[Data extracted from a collection]

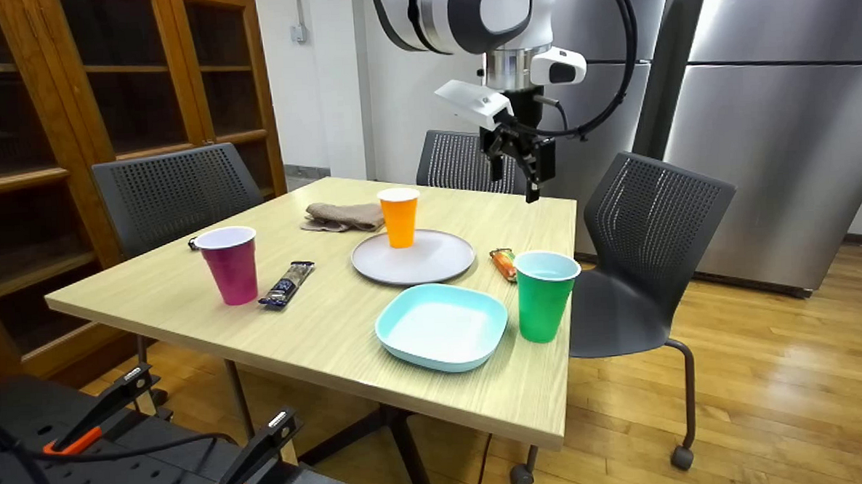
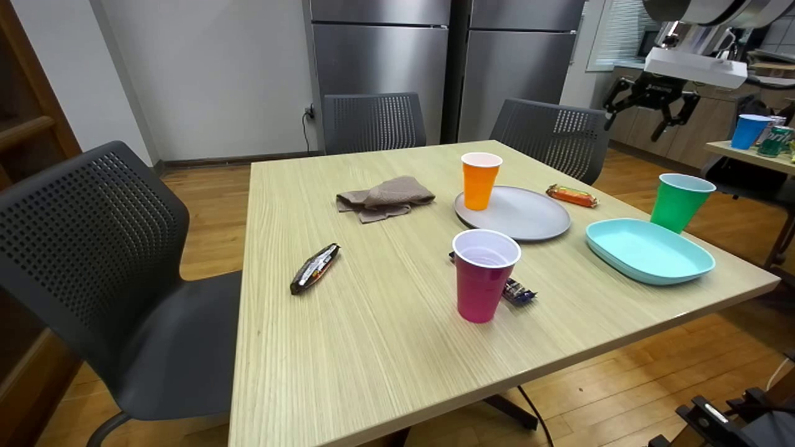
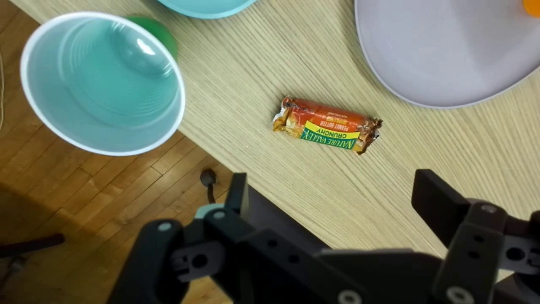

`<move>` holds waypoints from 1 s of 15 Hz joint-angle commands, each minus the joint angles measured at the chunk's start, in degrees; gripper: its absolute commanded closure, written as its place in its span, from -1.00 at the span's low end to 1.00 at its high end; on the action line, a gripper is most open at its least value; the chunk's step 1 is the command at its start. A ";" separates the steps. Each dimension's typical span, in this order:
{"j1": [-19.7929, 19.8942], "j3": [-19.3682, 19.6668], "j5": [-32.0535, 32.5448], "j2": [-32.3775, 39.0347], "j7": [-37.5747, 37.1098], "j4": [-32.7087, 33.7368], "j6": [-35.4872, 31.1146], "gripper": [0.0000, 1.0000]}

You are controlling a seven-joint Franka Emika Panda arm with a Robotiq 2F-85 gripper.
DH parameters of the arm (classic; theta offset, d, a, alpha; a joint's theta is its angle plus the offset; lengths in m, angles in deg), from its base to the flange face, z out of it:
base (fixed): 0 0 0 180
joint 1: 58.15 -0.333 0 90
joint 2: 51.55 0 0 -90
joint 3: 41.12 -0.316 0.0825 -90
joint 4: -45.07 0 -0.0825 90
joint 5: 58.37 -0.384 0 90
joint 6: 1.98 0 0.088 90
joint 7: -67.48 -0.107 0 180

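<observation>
Your claw hangs spread wide; granola bar below, between the gray plate and the edge of the table!

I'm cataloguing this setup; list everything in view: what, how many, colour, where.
Table: one, pale, centre
Grey plate: one, grey, tabletop
Orange cup: one, orange, on the grey plate
Green cup: one, green, near table edge
Turquoise plate: one, turquoise, beside the green cup
Orange snack bar: one, orange, near the grey plate
Magenta cup: one, magenta, tabletop
Blue snack bar: one, blue, near magenta cup
Dark snack bar: one, brownish, tabletop
Cloth: one, brown, tabletop
Chairs: three, grey, around the table
Refrigerators: two, silver, beyond the table
Cabinet: one, brown, background
Clamps: two, black and orange, near table
Side table: one, pale, background
Blue cup: one, blue, side table
Green can: one, green, side table
Robot arm: one, white, overhead
Claw: one, black, open, raised
</observation>
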 commanded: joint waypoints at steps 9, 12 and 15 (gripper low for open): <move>1.17 2.08 5.48 -0.07 0.87 -2.28 4.75 -1.00; 1.93 1.39 4.43 1.08 1.63 -2.09 4.75 -1.00; 2.51 0.94 3.82 2.13 2.03 -1.72 5.14 -1.00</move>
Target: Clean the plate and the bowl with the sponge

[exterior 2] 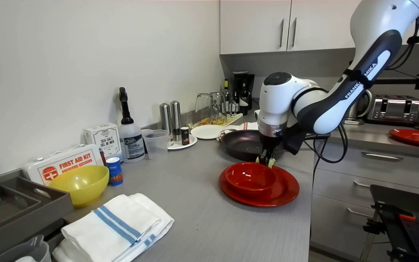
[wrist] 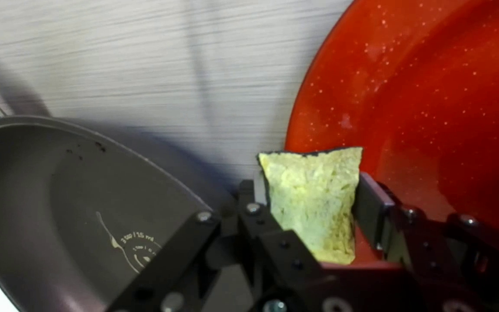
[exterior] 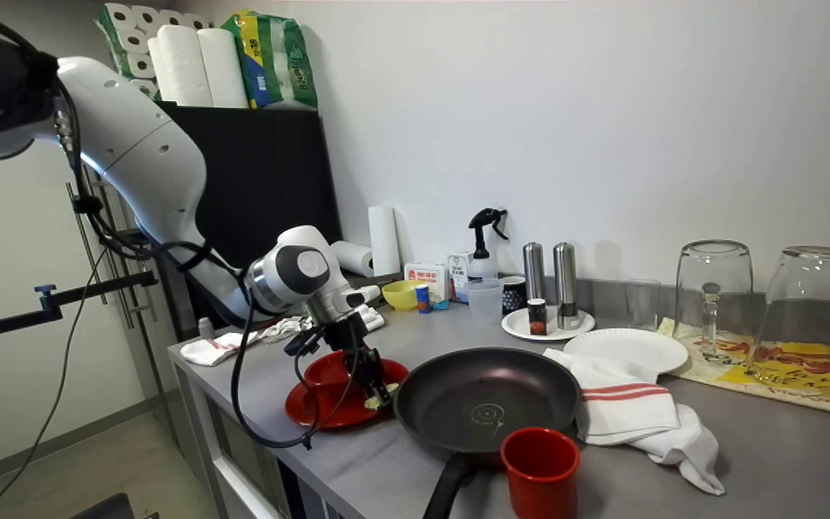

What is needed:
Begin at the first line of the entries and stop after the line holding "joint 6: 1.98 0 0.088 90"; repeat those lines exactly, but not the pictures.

Solution to this exercise:
`<move>` holds waypoints from 1 s of 15 Hz joint-angle commands, each minus the joint angles measured at the chunk's start, in degrees; gripper: its absolute commanded closure, written as its place in its span, from -1.00 at the span's low end to 1.00 at its high end; on the action line, a gripper is most open at its least value; the chunk's step 1 is the command at its start. A ";" separates the steps. Each dimension's typical span, in this order:
{"j1": [-19.7929, 19.8942], "j3": [-19.3682, 19.6668], "j5": [-32.0535, 32.5448], "j2": [-32.3775, 39.0347], "j7": [-37.5747, 37.1098], "j4": [-32.7087, 33.7368], "j6": [-35.4872, 31.1146], "gripper": [0.0000, 1.0000]}

You are controlling a seven-joint Franka Emika Panda arm with a Robotiq 2F-85 gripper.
DH parameters of the arm (classic; theta offset, d, a, alpha; a joint's theta is its angle plus the offset; lengths in m, angles in deg), from its base to the flange face, z out of it:
base (fixed): 0 0 0 180
joint 1: 58.15 -0.333 0 90
joint 2: 51.55 0 0 -90
joint 3: 41.12 -0.316 0.0825 -90
joint 4: -45.07 0 -0.0825 90
joint 5: 58.37 -0.384 0 90
joint 6: 1.98 0 0.088 90

Nothing else belongs to this exercise.